“Ano após ano, somos obrigados a adiar por causa da pandemia de covid-19. Já vamos para o terceiro ano. Custa um bocado”, disse hoje Norberto Fernandes, escolhido em abril de 2019, para mordomo da Cruz de Fontão, no ano seguinte.
Em declarações à agência Lusa, o empresário de 64 anos disse ter “assumido ser mordomo da Cruz por mais um ano”, na “esperança” que “em 2023, finalmente”, seja possível cumprir a tradição.

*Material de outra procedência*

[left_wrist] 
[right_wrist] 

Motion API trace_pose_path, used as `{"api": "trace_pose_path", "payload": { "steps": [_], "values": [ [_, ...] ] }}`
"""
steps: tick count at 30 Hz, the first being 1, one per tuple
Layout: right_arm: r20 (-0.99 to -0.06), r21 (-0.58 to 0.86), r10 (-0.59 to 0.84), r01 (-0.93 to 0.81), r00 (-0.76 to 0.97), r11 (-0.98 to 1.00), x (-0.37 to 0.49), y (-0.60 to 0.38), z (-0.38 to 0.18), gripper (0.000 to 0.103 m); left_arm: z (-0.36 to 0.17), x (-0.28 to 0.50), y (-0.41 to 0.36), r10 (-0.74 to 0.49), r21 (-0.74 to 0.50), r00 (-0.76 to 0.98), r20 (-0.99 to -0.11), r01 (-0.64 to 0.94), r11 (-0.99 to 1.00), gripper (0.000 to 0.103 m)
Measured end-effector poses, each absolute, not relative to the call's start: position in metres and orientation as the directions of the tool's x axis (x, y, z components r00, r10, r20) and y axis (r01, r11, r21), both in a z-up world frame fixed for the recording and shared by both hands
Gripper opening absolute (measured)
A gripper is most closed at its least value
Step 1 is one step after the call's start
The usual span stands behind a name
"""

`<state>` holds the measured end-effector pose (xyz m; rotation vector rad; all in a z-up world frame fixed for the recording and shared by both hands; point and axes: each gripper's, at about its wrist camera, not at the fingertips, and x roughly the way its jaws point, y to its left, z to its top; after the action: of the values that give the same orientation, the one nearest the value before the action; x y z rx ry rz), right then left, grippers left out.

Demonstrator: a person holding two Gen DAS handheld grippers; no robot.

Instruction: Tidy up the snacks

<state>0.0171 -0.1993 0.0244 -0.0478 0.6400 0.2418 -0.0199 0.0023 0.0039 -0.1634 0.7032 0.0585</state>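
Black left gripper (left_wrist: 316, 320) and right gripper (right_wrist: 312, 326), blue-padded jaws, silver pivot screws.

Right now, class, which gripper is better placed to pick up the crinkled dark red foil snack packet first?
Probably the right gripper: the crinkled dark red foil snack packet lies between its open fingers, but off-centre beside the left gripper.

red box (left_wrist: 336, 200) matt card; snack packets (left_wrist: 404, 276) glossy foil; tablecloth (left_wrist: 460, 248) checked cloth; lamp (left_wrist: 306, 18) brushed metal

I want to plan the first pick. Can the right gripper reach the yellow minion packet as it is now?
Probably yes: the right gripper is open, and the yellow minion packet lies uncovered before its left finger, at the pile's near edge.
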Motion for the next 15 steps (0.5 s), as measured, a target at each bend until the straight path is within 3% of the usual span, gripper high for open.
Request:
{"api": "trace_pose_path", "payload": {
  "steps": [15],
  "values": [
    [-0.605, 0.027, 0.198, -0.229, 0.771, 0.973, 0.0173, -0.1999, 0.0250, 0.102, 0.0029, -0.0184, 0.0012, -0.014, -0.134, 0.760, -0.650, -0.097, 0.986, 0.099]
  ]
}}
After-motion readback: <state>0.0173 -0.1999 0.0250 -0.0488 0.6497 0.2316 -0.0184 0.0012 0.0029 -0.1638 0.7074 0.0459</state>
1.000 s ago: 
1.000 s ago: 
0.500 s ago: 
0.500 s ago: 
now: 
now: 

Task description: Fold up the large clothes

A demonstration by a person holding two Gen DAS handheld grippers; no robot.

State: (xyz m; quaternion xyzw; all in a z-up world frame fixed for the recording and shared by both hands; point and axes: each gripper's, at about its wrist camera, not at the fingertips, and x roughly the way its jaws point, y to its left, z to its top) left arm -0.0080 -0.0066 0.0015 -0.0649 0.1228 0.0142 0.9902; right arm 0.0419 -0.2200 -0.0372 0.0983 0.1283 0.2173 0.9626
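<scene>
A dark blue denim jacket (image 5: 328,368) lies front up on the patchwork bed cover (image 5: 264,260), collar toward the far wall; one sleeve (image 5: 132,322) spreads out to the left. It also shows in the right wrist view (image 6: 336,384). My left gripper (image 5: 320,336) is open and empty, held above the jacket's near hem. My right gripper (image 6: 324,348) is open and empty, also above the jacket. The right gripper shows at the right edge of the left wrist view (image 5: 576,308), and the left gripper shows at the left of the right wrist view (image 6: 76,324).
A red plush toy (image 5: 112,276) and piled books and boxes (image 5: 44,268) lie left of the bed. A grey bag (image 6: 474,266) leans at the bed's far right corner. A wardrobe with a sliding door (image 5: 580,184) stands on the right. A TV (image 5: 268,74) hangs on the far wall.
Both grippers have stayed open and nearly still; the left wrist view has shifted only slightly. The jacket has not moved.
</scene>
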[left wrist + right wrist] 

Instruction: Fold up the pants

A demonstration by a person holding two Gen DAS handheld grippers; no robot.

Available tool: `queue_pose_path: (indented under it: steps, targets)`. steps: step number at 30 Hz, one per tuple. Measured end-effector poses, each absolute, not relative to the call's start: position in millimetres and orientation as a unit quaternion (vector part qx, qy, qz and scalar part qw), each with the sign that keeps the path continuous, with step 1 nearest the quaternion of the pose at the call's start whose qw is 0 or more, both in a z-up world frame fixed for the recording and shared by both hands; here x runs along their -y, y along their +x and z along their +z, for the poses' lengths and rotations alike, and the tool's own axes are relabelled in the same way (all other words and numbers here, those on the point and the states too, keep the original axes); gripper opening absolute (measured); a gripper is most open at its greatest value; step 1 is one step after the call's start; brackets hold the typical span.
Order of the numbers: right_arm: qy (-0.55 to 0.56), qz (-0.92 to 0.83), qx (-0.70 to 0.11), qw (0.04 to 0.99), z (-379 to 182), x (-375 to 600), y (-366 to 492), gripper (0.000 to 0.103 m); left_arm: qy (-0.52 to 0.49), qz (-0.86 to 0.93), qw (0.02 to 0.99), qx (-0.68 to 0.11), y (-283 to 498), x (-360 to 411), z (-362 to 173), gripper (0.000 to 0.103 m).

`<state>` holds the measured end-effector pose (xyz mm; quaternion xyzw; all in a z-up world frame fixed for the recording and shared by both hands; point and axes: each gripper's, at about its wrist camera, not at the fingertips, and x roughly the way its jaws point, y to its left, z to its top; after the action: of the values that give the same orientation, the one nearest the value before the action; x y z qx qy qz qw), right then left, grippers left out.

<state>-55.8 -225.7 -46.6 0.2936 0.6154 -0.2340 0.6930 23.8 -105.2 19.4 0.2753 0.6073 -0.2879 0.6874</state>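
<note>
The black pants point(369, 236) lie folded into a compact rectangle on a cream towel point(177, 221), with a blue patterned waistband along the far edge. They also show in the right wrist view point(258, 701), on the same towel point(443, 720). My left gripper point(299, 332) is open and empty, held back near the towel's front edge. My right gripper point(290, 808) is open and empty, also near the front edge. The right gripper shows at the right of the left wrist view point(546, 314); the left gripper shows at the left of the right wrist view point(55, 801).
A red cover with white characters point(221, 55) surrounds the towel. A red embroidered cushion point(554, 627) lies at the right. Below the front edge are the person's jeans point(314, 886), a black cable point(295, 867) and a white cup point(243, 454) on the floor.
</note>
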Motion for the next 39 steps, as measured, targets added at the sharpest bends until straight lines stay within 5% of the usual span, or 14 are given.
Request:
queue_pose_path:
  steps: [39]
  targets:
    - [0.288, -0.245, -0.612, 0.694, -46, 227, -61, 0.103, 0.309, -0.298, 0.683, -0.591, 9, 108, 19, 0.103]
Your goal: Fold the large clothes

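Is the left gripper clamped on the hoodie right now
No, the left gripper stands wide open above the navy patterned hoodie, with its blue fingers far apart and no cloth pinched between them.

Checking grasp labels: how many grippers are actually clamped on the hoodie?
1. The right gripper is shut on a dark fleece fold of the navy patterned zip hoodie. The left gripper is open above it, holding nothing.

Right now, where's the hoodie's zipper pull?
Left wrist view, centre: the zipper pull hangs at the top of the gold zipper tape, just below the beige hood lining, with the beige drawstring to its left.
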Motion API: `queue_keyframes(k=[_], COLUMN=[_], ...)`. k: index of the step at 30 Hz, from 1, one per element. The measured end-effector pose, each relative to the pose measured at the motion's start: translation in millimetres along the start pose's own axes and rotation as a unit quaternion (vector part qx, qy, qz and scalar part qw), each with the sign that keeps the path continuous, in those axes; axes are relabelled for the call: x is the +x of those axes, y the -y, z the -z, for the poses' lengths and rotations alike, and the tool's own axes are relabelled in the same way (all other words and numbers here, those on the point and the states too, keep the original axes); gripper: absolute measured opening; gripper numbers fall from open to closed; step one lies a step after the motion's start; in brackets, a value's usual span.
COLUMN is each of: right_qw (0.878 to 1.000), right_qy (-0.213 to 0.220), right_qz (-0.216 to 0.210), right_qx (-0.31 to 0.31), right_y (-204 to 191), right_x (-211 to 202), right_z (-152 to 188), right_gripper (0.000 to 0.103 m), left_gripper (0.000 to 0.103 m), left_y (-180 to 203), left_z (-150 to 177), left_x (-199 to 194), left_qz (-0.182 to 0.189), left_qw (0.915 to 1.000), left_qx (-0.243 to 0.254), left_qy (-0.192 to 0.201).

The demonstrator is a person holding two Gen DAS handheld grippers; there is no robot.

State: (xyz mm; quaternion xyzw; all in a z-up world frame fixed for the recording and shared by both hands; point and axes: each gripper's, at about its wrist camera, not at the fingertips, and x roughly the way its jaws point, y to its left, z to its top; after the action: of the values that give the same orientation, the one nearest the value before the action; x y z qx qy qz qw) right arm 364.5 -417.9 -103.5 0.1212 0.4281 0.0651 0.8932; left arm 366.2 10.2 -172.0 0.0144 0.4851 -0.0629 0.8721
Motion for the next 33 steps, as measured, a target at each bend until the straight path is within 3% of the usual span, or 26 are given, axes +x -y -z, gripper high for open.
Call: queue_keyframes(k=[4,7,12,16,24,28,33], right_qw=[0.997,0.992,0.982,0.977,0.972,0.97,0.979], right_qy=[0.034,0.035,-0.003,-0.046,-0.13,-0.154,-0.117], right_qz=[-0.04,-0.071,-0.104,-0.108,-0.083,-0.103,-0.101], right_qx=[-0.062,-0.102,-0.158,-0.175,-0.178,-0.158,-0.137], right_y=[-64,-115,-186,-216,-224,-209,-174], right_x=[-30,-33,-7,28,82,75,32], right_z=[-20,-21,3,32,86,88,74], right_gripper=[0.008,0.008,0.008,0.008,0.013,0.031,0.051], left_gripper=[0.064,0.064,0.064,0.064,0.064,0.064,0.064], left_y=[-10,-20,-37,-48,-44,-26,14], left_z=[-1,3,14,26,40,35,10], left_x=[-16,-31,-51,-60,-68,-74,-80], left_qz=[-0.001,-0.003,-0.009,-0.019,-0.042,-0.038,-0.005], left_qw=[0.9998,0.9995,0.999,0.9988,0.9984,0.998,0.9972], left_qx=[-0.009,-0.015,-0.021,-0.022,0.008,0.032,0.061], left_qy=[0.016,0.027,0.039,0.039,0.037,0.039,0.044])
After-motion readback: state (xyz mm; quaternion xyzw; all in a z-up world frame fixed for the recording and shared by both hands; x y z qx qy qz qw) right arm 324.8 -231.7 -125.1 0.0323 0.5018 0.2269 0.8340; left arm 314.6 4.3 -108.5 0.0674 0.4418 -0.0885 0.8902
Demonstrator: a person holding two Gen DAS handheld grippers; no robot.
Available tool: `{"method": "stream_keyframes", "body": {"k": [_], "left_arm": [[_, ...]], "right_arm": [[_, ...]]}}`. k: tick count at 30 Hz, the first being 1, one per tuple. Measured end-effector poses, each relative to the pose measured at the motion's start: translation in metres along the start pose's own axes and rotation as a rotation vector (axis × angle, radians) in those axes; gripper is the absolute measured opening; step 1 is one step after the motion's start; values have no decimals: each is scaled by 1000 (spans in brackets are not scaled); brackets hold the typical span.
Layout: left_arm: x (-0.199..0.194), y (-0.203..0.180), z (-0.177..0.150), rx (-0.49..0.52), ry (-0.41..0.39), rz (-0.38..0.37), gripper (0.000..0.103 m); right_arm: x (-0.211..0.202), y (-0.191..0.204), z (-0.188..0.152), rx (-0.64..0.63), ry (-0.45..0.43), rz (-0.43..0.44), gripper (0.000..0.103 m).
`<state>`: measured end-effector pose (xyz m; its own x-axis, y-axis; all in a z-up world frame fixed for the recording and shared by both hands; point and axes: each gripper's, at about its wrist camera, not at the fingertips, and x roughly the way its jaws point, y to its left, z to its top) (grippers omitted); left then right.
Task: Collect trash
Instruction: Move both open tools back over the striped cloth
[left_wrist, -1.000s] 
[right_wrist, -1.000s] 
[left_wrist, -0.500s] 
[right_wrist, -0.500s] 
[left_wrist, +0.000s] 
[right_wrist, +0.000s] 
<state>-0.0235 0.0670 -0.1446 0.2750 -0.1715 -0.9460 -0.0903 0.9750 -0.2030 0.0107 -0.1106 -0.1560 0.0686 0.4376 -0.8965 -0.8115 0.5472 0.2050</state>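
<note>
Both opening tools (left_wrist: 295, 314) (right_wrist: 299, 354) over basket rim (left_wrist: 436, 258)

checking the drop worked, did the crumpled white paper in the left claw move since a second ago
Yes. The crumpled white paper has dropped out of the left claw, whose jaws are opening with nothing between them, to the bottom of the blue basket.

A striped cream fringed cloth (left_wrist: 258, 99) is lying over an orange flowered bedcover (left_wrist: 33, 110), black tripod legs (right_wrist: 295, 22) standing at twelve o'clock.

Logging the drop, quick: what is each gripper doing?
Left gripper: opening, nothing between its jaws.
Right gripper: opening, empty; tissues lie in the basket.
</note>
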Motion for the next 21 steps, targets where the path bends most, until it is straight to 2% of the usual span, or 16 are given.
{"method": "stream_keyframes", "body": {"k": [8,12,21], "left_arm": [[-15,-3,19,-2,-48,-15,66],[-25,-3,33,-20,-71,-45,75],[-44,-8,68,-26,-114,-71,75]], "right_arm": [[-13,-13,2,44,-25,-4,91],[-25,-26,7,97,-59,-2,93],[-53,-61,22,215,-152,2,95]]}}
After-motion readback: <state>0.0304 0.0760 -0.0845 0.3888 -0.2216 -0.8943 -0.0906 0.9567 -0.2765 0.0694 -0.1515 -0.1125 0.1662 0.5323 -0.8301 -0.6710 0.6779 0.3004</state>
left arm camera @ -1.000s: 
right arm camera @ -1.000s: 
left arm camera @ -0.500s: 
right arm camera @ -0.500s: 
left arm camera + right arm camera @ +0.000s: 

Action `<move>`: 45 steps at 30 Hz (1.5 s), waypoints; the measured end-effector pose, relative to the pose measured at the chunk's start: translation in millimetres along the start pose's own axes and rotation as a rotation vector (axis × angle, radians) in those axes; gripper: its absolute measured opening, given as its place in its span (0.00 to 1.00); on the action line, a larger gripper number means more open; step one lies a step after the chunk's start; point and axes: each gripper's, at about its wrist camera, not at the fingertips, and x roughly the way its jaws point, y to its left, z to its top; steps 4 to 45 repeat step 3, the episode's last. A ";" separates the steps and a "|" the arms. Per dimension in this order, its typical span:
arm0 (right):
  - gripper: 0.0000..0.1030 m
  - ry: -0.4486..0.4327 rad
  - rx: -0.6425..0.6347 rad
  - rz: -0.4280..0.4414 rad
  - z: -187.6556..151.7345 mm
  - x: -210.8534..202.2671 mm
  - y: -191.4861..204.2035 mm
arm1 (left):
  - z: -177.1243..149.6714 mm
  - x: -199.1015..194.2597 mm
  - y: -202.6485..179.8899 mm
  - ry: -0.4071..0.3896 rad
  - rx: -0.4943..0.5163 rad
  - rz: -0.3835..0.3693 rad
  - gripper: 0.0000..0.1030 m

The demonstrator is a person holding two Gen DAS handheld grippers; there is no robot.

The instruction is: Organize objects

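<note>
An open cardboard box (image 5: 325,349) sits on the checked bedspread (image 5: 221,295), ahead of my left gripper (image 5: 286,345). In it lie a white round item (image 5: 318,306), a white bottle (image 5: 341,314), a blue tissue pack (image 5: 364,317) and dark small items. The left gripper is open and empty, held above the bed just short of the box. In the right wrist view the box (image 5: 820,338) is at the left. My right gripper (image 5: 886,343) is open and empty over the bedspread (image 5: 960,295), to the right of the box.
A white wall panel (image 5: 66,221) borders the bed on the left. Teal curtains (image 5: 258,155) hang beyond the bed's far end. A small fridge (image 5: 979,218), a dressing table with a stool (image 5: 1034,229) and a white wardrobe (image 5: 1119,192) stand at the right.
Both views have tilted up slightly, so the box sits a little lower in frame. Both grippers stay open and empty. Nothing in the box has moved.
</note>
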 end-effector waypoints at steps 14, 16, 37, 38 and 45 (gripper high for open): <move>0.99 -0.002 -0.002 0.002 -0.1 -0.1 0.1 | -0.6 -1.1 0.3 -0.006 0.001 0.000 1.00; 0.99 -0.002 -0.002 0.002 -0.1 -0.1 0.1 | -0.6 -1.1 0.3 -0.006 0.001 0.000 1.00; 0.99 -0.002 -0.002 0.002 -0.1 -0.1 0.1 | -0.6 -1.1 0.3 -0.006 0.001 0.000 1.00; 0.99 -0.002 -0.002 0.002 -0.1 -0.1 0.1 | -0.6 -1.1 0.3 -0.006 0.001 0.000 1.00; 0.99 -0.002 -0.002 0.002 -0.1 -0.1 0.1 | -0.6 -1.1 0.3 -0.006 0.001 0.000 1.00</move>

A decisão de cancelar, este ano, a tradição que remonta à segunda metade do século XIX foi tomada pela freguesia, em reuniões que envolveram o pároco, a comissão fabriqueira e a população da aldeia.
A tradição secular realiza-se no domingo, com um almoço de Páscoa, que antes da pandemia chegava a juntar meio milhar de convidados.
O menu da refeição tem de incluir, entre outras iguarias, a canja de galinha velha, filetes, cabrito e a doçaria tradicional da Páscoa. Há três anos que não há almoço e não há nova eleição.
A escolha do mordomo do ano seguinte é sempre um dos momentos altos da refeição.
A mulher do anfitrião, braço direito na organização do evento, sobretudo no que diz respeito à ornamentação do espaço onde é servido o almoço, tem ainda a tarefa de entregar um raminho de laranjeira ao novo mordomo.
De ramo da cruz na mão, a mulher do anfitrião percorre as diversas mesas, simulando deixá-lo aqui e ali e pregando vários sustos aos convivas, até o depositar definitivamente nas mãos do eleito.
Além de dar de comer a quase toda a freguesia, o mordomo tem ainda que, durante um ano, assegurar a limpeza da igreja e os serviços do sacristão
“É um momento que nos diz muito porque quando entregamos o ramo a um amigo ou colega para assumirem a função de Mordomo da Cruz, temos de o fazer como manda a tradição. Não é não fazer nada e só entregar o ramo da cruz. Isto é uma festa do povo porque a Páscoa, em Fontão, tem tradição. Se não for como se fazia até 2019 [antes da pandemia] não vale a pena”.
“Em 2019, quando recebi o ramo da cruz comecei a bater às portas, casa a casa, para convidar todos. É assim que vamos fazer, se Deus quiser, e se estiverem reunidas todas as condições. Se ainda houver restrições para o número de participantes, teremos que reduzir. Mas, mesmo assim vai ser especial”.
Antigamente, lembrou, “havia a vaidade de só convidar as pessoas importantes da aldeia. Mas comigo não. Vai o povo todo porque é um festa do povo”, frisou o empresário que, juntamente com os filhos, gere um negócio de carpintaria.
Norberto Fernandes não escondeu a “tristeza” pelo adiamento da tradição pascal, em 2020, para homenagear o sogro, na altura com 87 anos de idade, pelos 50 anos de ter sido mordomo da Cruz.
“Tínhamos tudo preparado para fazer uma homenagem ao meu sogro. Estamos a fazer tudo com tanto gosto e foi tudo por água abaixo. O meu sogro morreu sem que lhe fosse feita a homenagem e, um mês depois, morreu o meu pai, que não vai ver o filho ser mordomo da Cruz”, desabafou.